Benché il tono si voglia leggero, il sorriso spesso si fissa in ghigno di dolore di fronte alle atrocità mostrate, mentre il protagonista sembra vivere tutto con l’ingenuità di Pif, autore tv, di fronte alle stranezze del mondo. Arturo, come il suo interprete, è testimone di quanto avviene, ma il senso del suo racconto diventa narrazione morale proprio per l’entità degli eventi mostrati sullo sfondo. La mafia uccide solo d’estate, ad immagine del suo stralunato titolo, è un lento e grottesco apprendistato di una dignità personale infine conquistata, del rispetto degli uomini integri e del loro sacrificio di fronte ad un’istituzione criminale e tristemente parastatale, che si traduce in invito ad una dignità pubblica nel riconoscimento di un’etica da tramandare. A nuove generazioni che potranno, potendo, essere più consapevoli, liberandosi dai lacci dei luoghi comuni e delle complicità implicite ed esplicite della gente, da incallite attitudini omertose e dall’abitudine all’indifferenza. Cinematograficamente, Pif si rifà all’esempio di Zemeckis che, con Forrest Gump, creava un personaggio-palinsesto per attraversare la storia d’America da spettatore, mentre diventava l’ignaro protagonista di numerosi avvenimenti storici. Riprendendo l’ingenuità del personaggio, ma aggiungendovi una necessaria maturazione e una progressiva presa di coscienza, Pif fa di Arturo un emulo italiano, come Forrest alla estenuante conquista della sua anima gemella, individuata già nell’infanzia ma allontanata da quella storia che entrambi percorrono e li trascina, separandoli; e come Zemeckis, anche Pif mescola filmati d’epoca e riprese mascherate, finzione e storia, contestualizzando le disavventure amorose nelle vicissitudini del Paese. Perché anche Arturo è spettatore di vari eventi, spesso luttuosi e delittuosi, ne è influenzato e vittima indiretta, ne ha la vita condizionata e determinata sino alla ribellione della coscienza che tutto rilegge. Solo così l’inerme osservatore diventa anche parte reattiva, senza l’ignoranza che la semplicità di Forrest autorizzava ma che in Arturo sarebbe diventata soltanto passiva complicità.
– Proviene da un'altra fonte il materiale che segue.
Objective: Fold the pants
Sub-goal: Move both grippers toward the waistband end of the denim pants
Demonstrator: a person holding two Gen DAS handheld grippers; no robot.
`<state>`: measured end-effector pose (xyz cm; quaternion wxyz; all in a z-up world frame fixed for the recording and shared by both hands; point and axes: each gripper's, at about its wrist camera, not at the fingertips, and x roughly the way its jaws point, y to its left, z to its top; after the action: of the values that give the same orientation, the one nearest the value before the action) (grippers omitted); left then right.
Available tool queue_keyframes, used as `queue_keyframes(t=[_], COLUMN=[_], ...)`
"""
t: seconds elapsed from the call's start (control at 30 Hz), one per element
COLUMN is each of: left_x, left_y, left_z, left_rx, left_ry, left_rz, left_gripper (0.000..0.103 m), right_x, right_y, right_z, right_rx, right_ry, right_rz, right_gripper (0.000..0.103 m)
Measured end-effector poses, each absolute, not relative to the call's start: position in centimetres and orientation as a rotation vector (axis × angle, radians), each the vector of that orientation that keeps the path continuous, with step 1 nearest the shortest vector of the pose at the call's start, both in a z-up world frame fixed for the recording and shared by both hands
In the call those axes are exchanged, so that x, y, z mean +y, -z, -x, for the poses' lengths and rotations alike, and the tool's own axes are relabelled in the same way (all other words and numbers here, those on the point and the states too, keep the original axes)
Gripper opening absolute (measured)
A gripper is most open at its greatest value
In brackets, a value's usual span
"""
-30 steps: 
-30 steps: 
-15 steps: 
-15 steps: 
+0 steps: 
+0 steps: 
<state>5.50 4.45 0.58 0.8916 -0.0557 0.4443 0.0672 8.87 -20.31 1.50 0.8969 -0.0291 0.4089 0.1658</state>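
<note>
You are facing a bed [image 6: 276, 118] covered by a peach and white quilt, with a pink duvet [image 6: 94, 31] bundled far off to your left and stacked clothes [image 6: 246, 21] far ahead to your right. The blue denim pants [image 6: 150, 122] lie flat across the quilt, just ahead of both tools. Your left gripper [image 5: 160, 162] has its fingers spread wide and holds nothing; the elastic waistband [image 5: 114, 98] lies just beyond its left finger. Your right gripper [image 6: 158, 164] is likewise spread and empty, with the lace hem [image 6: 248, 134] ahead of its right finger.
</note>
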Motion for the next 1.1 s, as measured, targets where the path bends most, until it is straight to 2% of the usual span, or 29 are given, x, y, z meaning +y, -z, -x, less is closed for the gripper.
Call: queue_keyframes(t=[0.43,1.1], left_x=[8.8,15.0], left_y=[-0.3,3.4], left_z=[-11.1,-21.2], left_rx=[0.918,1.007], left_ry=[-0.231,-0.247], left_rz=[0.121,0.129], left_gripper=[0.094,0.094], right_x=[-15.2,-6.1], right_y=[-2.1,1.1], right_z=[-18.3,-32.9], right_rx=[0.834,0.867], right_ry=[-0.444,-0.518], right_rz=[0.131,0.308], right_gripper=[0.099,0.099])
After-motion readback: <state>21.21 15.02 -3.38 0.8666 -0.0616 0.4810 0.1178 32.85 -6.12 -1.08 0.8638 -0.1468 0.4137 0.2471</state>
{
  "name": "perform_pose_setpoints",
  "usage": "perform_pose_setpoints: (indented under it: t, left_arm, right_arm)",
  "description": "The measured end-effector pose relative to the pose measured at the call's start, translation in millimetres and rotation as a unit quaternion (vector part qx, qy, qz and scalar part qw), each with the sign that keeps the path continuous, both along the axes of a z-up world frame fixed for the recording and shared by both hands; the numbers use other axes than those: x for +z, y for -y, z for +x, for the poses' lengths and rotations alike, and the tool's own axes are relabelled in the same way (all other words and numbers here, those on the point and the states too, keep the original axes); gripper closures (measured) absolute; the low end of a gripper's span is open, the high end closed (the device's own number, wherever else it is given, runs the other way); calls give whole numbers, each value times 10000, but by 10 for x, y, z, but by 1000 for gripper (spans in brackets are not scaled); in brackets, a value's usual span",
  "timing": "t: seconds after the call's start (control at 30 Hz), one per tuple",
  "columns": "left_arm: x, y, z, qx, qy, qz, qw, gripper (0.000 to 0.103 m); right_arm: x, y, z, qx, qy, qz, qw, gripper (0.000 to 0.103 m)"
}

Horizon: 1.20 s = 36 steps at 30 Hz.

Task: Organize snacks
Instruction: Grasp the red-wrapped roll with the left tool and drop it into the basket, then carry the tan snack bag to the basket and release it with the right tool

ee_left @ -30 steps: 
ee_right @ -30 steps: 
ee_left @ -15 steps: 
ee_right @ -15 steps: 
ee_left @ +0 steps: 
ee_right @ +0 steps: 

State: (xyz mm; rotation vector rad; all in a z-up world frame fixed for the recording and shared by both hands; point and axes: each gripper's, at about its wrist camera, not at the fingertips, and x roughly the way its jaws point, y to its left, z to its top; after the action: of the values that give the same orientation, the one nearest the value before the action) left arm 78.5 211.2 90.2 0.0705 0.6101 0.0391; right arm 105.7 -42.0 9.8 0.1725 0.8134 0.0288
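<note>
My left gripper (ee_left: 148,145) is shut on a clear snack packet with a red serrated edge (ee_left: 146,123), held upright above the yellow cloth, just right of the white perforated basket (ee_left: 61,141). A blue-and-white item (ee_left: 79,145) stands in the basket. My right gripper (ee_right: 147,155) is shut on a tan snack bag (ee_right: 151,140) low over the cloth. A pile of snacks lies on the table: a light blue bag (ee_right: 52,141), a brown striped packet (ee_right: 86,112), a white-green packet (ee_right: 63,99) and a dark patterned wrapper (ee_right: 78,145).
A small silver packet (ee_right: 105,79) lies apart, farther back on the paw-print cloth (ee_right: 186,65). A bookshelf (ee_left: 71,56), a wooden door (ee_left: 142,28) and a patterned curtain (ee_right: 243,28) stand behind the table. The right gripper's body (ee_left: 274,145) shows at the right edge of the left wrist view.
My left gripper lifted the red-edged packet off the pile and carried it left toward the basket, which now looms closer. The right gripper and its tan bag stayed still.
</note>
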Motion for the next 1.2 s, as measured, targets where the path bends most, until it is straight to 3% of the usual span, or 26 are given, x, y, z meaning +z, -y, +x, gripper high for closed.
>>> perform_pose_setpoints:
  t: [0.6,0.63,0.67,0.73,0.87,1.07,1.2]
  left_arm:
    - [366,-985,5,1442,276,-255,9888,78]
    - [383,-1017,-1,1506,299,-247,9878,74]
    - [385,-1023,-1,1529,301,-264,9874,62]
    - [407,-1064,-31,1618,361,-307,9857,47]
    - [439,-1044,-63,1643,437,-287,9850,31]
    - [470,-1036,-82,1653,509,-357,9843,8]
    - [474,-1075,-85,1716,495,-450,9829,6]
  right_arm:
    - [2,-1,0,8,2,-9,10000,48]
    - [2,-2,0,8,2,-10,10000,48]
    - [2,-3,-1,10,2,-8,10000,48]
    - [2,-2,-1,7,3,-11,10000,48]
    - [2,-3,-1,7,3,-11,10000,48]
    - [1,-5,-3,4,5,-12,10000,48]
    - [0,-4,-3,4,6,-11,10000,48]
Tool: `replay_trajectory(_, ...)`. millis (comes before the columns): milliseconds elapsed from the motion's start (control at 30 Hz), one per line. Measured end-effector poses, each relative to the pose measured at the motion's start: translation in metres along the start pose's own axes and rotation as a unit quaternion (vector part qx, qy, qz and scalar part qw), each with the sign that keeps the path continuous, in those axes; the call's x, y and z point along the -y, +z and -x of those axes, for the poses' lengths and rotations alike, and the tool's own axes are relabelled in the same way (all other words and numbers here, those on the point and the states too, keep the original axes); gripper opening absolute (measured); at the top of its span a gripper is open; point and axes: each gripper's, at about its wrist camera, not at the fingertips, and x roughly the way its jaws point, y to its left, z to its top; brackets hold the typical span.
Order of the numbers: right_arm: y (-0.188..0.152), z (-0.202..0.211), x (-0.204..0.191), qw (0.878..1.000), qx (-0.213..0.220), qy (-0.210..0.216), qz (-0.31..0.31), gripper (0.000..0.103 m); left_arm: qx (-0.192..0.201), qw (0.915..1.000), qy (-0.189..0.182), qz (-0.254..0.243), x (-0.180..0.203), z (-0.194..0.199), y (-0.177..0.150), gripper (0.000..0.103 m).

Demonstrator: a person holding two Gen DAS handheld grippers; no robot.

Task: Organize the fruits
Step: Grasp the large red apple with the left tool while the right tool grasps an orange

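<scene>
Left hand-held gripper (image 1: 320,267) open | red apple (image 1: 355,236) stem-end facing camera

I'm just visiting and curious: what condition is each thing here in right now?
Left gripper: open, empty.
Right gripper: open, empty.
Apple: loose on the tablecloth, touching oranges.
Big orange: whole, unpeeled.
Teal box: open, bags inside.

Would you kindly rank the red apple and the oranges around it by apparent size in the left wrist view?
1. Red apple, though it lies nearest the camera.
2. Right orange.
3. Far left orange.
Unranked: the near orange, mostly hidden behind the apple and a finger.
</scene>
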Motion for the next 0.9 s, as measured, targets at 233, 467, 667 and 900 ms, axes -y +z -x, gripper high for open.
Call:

Commedia amara e dolce, La mafia uccide solo d’estate è un esordio intelligente e sensibile, divertito e impegnato che fa dell’accostamento tra pubblico e privato e del paradosso il nucleo fondante e l’allegoria di un paese allo stremo della propria coscienza ma che, alla fine, scopre che può averne una rifiutando la comodità dell’indifferenza.